In return, Federal Captain Abner Doubleday ordered his men to fire on the South Carolinians. The exchange sparked four years of bloody Civil War in the United States — but not a single man died in combat that day.
When the state seceded, there were actually only two companies of federal U.S. troops in South Carolina. The decision for who would be loyal to who actually turned out to be fairly simple. The rest of the American troops defending South Carolina were actually state militiamen. That’s who Beauregard manned on Charleston’s 19 coastal defense batteries.

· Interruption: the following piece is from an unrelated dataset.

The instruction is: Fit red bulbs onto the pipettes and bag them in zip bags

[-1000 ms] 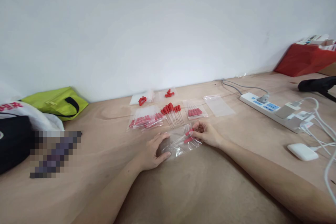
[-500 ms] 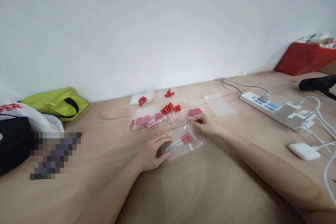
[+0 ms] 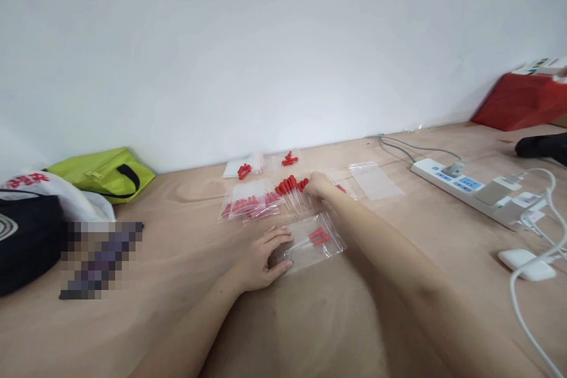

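Observation:
A clear zip bag [image 3: 305, 257] lies flat in front of me with two red-bulbed droppers [image 3: 319, 237] inside it. My left hand [image 3: 263, 257] holds the bag's left end, thumb on the near side and fingers on the far side. Just beyond the bag, my right hand [image 3: 319, 184] is at the right edge of a fanned pile of loose droppers [image 3: 290, 189]. Its fingertips are mostly hidden, so whether they grip a dropper is unclear. Behind that hand, a filled bag [image 3: 341, 188] is partly covered. Several overlapping filled bags [image 3: 250, 204] lie left of the pile.
Toward the wall are loose red bulbs [image 3: 244, 171] and more red bulbs [image 3: 289, 159] on bags. A flat bag [image 3: 374, 180] lies right. Further right are a power strip [image 3: 465, 189], cables and a white case [image 3: 527, 264]. A green bag [image 3: 95, 174] stands left.
My right hand has left the right end of the bag and moved forward and left to the loose droppers. My left hand stays on the bag. The view has shifted slightly.

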Available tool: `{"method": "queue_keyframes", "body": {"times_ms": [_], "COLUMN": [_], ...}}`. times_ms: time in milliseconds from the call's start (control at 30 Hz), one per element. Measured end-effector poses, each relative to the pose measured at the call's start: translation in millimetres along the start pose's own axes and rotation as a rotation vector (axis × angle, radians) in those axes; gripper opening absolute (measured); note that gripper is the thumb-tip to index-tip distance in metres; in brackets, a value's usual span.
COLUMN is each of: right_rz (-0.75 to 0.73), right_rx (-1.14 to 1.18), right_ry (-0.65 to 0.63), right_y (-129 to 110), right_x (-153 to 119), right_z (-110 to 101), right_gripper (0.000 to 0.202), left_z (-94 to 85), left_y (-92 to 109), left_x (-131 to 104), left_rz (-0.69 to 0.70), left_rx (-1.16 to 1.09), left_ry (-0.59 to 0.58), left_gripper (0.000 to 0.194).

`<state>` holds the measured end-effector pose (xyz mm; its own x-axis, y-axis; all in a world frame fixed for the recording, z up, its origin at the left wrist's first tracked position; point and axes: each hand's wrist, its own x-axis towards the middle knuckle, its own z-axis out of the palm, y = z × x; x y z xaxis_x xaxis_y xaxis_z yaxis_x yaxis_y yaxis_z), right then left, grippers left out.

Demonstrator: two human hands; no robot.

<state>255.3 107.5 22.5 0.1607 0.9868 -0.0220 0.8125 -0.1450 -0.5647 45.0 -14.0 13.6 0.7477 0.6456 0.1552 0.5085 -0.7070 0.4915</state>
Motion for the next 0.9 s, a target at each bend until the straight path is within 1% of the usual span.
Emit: {"method": "queue_keyframes", "body": {"times_ms": [67, 133, 233, 267, 333, 367, 433, 500, 600, 767, 833, 900], "right_rz": [0.033, 0.043, -0.011, -0.061, -0.183, -0.204, -0.190, -0.150, -0.079, 0.109, 0.139, 0.122], "right_rx": [0.011, 0.031, 0.126, 0.217, 0.422, 0.521, 0.710, 0.853, 1.010, 1.276, 1.319, 1.270], "right_ry": [-0.054, -0.065, 0.015, 0.076, 0.172, 0.205, 0.245, 0.286, 0.275, 0.153, 0.089, 0.019], "right_y": [-2, 0, 14, 23, 44, 56, 75, 87, 86, 65, 61, 60], "right_x": [1, -2, -17, -25, -43, -52, -70, -84, -95, -103, -106, -109], "right_z": [-3, -10, -24, -27, -30, -30, -26, -20, -13, -4, -2, -1], "right_gripper": [0.014, 0.023, 0.046, 0.051, 0.053, 0.053, 0.055, 0.055, 0.053, 0.044, 0.039, 0.036], "left_z": [-0.9, -1.8, -1.8, -1.6, -1.0, -0.9, -1.1, -1.9, -3.1, -2.7, -2.2, -1.9], "left_y": [1, 2, 2, 2, 1, 0, 0, 0, 0, 1, 1, 1], "left_x": [0, 0, 0, -1, -1, -2, -2, -1, 0, -2, -2, -3], "left_rz": [-0.005, -0.012, -0.019, -0.019, -0.020, -0.023, -0.030, -0.034, -0.039, -0.106, -0.119, -0.113], "left_rx": [0.003, 0.006, 0.013, 0.017, 0.023, 0.025, 0.026, 0.026, 0.033, 0.068, 0.073, 0.076], "left_ry": [-0.004, -0.008, -0.016, -0.019, -0.021, -0.023, -0.026, -0.032, -0.047, -0.075, -0.077, -0.077], "left_gripper": [0.036, 0.035, 0.036, 0.036, 0.036, 0.036, 0.036, 0.036, 0.036, 0.047, 0.050, 0.050]}}
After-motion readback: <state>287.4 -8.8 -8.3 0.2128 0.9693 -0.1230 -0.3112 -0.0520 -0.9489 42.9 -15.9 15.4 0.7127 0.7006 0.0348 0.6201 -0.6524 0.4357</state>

But the Federals weren’t actually stationed at Fort Sumter, they were land bound on nearby Fort Moultrie. It was only after the base commander Maj. Robert Anderson feared an attack from state militia via land that the Federals were moved into Charleston Harbor and the protection of Fort Sumter.
Anderson was right. South Carolina state forces began to seize federal buildings, arms, and fortifications almost immediately, and Fort Moultrie was among those buildings. That left the garrison at Fort Sumter as the sole remaining federal possession in South Carolina. And the Carolinians demanded their surrender. Some 3,000 rebel troops laid siege to the base and, by the time of Lincoln’s inauguration, it was one of the last remaining federal holdouts in the entire south.
President Lincoln announced in March, 1861, he would send three ships to resupply and relieve Fort Sumter, so the pressure on Beauregard to take the fort soon increased. On Apr. 11, Beauregard demanded the fort’s surrender and warned he would fire on the fort if the Federals did not comply. They didn’t. That’s when Beauregard fired a punishing barrage at the defenders.
Rebels poured 3,000 cannon shots into the fort over the next 34 hours. The Federals didn’t just take it, they returned fire with everything they had, literally. The U.S. troops were running low on powder and ammunition by mid-afternoon the next day. With their walls crumbling and the fort burning around them, Maj. Anderson reluctantly ordered Fort Sumter’s surrender.
Amazingly, no one was killed in the exchange on either side.
When the time came to lower the Stars and Stripes, Federal troops — soon to be known as Union troops — gave the flag a 100-gun salute as it came down on Apr. 14. But an accidental discharge from one of the fort’s cannons caused an explosion that killed Pvt. Daniel Hough of the 1st U.S. Artillery, the first death of hundreds of thousands to come.
In the days that followed, Virginia, North Carolina, and Tennessee also seceded from the Union and both sides of the conflict began to mobilize for the next meeting, which would come on July, 1861, in Manassas, Virginia.